● What is expected: Repeat each line of the listing exactly as written.

● Material for this exercise:
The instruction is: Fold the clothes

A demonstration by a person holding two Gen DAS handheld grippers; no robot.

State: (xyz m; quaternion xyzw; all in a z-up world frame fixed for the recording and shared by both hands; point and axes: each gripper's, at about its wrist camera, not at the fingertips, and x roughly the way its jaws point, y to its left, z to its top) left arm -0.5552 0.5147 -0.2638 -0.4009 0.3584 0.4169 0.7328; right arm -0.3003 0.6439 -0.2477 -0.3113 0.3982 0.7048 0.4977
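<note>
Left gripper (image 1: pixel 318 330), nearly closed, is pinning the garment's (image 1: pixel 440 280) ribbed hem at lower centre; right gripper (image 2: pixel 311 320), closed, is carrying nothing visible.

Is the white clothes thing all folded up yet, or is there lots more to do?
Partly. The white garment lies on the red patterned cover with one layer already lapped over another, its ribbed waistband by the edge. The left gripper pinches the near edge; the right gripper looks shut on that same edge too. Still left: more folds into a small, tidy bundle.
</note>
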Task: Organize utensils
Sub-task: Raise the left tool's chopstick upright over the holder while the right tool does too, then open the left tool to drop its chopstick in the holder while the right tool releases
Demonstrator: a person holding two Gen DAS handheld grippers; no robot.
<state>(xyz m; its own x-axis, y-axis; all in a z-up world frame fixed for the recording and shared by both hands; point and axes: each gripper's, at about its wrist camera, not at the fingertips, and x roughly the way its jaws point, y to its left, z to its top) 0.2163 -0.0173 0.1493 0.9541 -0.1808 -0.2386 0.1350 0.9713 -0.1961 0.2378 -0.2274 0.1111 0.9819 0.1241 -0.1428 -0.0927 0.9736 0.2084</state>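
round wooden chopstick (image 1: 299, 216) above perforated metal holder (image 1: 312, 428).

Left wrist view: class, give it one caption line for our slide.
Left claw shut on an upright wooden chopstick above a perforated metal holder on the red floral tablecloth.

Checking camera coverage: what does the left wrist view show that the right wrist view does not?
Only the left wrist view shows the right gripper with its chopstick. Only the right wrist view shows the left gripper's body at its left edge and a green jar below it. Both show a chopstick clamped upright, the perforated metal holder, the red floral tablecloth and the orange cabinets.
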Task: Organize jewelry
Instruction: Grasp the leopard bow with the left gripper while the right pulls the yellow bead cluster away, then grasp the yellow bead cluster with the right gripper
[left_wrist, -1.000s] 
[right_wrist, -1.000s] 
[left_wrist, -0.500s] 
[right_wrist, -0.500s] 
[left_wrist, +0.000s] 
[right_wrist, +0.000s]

● Exercise solution:
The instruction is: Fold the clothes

A demonstration by a person holding two Gen DAS handheld grippers; no robot.

State: (xyz m; quaternion xyzw; all in a z-up world frame fixed for the recording and shared by both hands; point and axes: each gripper's, at about its wrist camera, not at the fingertips, and x roughly the way its jaws point, y to its left, z to its top) left arm -0.5552 0.5147 -0.2638 -0.4009 0.3584 0.4169 0.7328; right arm -0.3003 0.6439 -0.2477 -0.3113 0.3982 0.7048 0.4977
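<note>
Left gripper (image 1: pixel 318 330), nearly closed, is pinning the garment's (image 1: pixel 440 280) ribbed hem at lower centre; right gripper (image 2: pixel 311 320), closed, is carrying nothing visible.

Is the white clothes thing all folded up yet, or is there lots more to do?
Partly. The white garment lies on the red patterned cover with one layer already lapped over another, its ribbed waistband by the edge. The left gripper pinches the near edge; the right gripper looks shut on that same edge too. Still left: more folds into a small, tidy bundle.
</note>
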Task: Organize utensils
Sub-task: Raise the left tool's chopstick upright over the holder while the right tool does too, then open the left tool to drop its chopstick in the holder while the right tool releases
Demonstrator: a person holding two Gen DAS handheld grippers; no robot.
<state>(xyz m; its own x-axis, y-axis; all in a z-up world frame fixed for the recording and shared by both hands; point and axes: each gripper's, at about its wrist camera, not at the fingertips, and x roughly the way its jaws point, y to its left, z to its top) 0.2163 -0.0173 0.1493 0.9541 -0.1808 -0.2386 0.1350 0.9713 -0.1961 0.2378 -0.2274 0.1111 0.9819 0.1241 -0.1428 -0.0927 0.9736 0.2084</state>
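round wooden chopstick (image 1: 299, 216) above perforated metal holder (image 1: 312, 428).

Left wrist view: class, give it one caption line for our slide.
Left claw shut on an upright wooden chopstick above a perforated metal holder on the red floral tablecloth.

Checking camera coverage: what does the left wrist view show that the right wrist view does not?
Only the left wrist view shows the right gripper with its chopstick. Only the right wrist view shows the left gripper's body at its left edge and a green jar below it. Both show a chopstick clamped upright, the perforated metal holder, the red floral tablecloth and the orange cabinets.
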Task: Organize jewelry
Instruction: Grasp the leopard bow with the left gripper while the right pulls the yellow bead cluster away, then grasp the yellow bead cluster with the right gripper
[left_wrist, -1.000s] 
[right_wrist, -1.000s] 
[left_wrist, -0.500s] 
[right_wrist, -0.500s] 
[left_wrist, +0.000s] 
[right_wrist, +0.000s]

Nothing further belongs to this answer.